Artigos de Braulio Tavares em sua coluna diária no "Jornal da Paraíba" (Campina Grande-PB), desde o 0001 (23 de março de 2003) até o 4098 (10 de abril de 2016). Do 4099 em diante, os textos estão sendo publicados apenas neste blog, devido ao fim da publicação do jornal impresso.
sábado, 10 de dezembro de 2011
2736) O artista farol (10.12.2011)
(ilustração: Jaron Phillips)
Escrevi uma vez que esses poetas que se dizem influenciados por Arthur Rimbaud deveriam ter radicalizado essa influência e parado de produzir poesia aos 19 anos, como ele fez. É um gracejo, meio sem sentido aliás, porque para ser influenciado por Rimbaud basta ter lido uma vez alguns dos seus grandes poemas. Rimbaud dedicou a sua curta obra, escrita ao longo de cinco ou seis anos, uma intensidade de pensamento e de trabalho equivalente a uma vida inteira de um sujeito normal. Muita gente, contudo, esquece esse trabalho insano e acaba querendo imitar os cacoetes superficiais de Rimbaud: sua andarilhagem, seu homossexualismo, sua grosseria, sua mania de se alojar na casa alheia, seu gosto pelo escândalo... Nem Bob Dylan escapou.
Ou então, é um jovem guitarrista que quer tocar igual a Keith Richard, e uma das primeiras coisas que faz é começar a injetar heroína. Ou um jovem escritor que lê um livro de Faulkner, se deslumbra, ouve falar que Faulkner era um bêbado, e começa imediatamente a beber, ao invés de escrever. A verdade é que é mais fácil e mais divertido imitar os vícios de um artista do que as noites em claro que ele passou estudando e aperfeiçoando sua técnica. Artistas são, muitas vezes, sujeitos com imensa capacidade de concentração, de esforço, de disciplina; mas como têm um lado romântico e anticonvencional minimizam esse esforço, não querem ficar exortando os jovens a se tornarem “operários padrão”. Mas eles próprios o foram, e sem isto não teriam sido grandes.
O pior de tudo é quando certos artistas viveram uma viagem autodestrutiva que os arrastou para o abismo, mas durante esse processo produziram uma obra que perdurou.
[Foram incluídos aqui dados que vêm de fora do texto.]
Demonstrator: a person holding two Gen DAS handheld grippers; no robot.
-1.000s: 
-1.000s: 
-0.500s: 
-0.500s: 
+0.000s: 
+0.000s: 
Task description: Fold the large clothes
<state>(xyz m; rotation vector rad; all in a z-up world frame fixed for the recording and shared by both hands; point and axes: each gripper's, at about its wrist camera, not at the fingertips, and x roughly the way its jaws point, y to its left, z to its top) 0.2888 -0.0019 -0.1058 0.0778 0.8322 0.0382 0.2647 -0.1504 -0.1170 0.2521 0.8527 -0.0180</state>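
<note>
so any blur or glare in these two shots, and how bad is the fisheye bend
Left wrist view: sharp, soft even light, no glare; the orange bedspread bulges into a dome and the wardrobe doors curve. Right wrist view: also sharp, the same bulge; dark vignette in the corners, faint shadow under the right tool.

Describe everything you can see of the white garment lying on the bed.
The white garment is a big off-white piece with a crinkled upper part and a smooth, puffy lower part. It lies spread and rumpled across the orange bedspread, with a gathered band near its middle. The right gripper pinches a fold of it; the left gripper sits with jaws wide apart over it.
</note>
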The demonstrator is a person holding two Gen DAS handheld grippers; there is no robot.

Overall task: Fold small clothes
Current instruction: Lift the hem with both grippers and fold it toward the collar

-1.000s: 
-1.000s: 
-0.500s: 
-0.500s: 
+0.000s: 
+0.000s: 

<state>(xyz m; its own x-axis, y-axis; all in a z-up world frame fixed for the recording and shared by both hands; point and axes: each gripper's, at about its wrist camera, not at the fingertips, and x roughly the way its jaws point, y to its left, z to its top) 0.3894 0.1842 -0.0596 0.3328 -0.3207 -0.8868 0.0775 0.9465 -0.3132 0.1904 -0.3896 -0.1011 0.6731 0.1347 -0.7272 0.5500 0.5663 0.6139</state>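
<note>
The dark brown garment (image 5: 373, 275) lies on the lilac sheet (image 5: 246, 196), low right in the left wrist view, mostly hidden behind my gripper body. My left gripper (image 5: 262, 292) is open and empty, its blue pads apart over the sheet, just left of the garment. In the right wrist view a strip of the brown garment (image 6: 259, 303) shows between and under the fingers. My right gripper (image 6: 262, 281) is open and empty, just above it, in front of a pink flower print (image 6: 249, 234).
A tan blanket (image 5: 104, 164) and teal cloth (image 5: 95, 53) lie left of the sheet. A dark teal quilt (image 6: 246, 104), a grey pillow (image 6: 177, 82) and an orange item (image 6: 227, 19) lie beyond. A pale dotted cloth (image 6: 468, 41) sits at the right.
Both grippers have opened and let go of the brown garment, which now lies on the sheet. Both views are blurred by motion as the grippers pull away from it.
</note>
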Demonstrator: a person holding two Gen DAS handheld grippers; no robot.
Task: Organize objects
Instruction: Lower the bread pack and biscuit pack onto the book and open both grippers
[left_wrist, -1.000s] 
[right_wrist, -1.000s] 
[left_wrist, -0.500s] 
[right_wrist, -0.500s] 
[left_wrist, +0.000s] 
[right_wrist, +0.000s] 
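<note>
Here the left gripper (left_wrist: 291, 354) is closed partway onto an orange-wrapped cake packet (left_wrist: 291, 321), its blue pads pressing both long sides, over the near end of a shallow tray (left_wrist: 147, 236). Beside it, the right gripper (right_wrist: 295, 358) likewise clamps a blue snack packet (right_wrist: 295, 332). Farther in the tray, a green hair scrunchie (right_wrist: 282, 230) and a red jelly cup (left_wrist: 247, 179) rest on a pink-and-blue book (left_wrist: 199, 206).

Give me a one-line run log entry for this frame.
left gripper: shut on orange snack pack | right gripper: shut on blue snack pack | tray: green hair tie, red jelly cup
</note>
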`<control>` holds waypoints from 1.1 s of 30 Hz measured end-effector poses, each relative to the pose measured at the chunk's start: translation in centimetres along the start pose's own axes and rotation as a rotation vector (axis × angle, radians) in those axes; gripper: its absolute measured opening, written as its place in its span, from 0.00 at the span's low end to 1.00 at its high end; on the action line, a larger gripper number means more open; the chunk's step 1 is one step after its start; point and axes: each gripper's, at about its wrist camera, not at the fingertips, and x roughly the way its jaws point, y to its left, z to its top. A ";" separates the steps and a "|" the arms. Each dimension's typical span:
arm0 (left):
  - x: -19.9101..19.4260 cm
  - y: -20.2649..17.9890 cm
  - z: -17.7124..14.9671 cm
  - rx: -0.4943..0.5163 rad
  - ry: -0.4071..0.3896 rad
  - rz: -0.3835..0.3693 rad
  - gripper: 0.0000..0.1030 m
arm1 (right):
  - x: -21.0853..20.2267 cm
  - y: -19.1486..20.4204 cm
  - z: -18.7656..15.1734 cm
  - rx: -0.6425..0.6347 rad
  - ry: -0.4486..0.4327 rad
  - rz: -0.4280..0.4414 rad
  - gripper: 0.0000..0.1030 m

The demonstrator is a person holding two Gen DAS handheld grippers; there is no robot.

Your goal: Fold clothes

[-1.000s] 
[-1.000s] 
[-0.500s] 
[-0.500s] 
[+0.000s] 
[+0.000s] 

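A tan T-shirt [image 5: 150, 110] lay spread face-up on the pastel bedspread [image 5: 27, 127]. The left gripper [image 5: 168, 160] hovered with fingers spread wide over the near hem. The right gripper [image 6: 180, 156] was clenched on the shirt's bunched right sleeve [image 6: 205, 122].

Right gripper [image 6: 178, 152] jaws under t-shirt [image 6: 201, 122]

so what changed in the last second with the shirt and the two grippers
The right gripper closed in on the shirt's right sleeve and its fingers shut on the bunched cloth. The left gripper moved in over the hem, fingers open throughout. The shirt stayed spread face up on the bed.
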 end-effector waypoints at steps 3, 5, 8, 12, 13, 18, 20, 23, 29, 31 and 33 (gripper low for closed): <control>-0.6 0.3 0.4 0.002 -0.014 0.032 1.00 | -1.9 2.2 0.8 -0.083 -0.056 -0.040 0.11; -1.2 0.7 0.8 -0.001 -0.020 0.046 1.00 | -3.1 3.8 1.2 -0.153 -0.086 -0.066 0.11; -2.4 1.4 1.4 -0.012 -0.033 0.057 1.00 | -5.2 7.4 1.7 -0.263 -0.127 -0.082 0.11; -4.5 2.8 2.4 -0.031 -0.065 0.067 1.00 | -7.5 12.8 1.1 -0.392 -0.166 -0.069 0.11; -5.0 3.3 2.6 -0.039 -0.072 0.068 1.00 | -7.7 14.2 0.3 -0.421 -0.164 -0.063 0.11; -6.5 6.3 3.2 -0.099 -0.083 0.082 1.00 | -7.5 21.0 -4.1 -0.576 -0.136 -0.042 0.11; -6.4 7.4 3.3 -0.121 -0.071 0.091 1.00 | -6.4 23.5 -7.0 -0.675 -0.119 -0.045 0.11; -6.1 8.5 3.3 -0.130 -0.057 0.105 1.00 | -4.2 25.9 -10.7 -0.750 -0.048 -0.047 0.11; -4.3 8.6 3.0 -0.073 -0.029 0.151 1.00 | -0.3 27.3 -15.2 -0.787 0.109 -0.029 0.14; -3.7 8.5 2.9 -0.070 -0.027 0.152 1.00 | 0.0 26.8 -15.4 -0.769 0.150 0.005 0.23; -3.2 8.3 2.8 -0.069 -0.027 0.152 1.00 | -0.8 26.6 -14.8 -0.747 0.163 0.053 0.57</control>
O leitor desavisado, o leitor jovem geralmente, imagina que para produzir uma obra como aquela é indispensável viver uma vida como aquela. Pensa que tem a obrigação de tomar todas as drogas que William Burroughs tomou, para ter idéias tão anticonvencionais quanto as de Burroughs; pensa que para escrever como Edgar Allan Poe é preciso viver na penúria, enchendo a cara, brigando com os amigos; pensa que tomar remédios tarja-preta o dia todo e ceder a surtos esquizofrênicos vai lhe dar de graça romances como os de Philip K. Dick.
Esses artistas são como faróis. Existem para serem vistos à distância, não para que alguém se aproxime deles. A obra é a luz que emitem, mas no caso deles é preciso saber que essa luz revela os penhascos ameaçadores onde foi fincada. Dizem aos navegantes: “Este lugar é perigoso!”. Feliz o artista que, mesmo naufragando entre os penhascos, consegue produzir alguma luz que diga: “Afasta-te daqui! Foi aqui que naufraguei!”.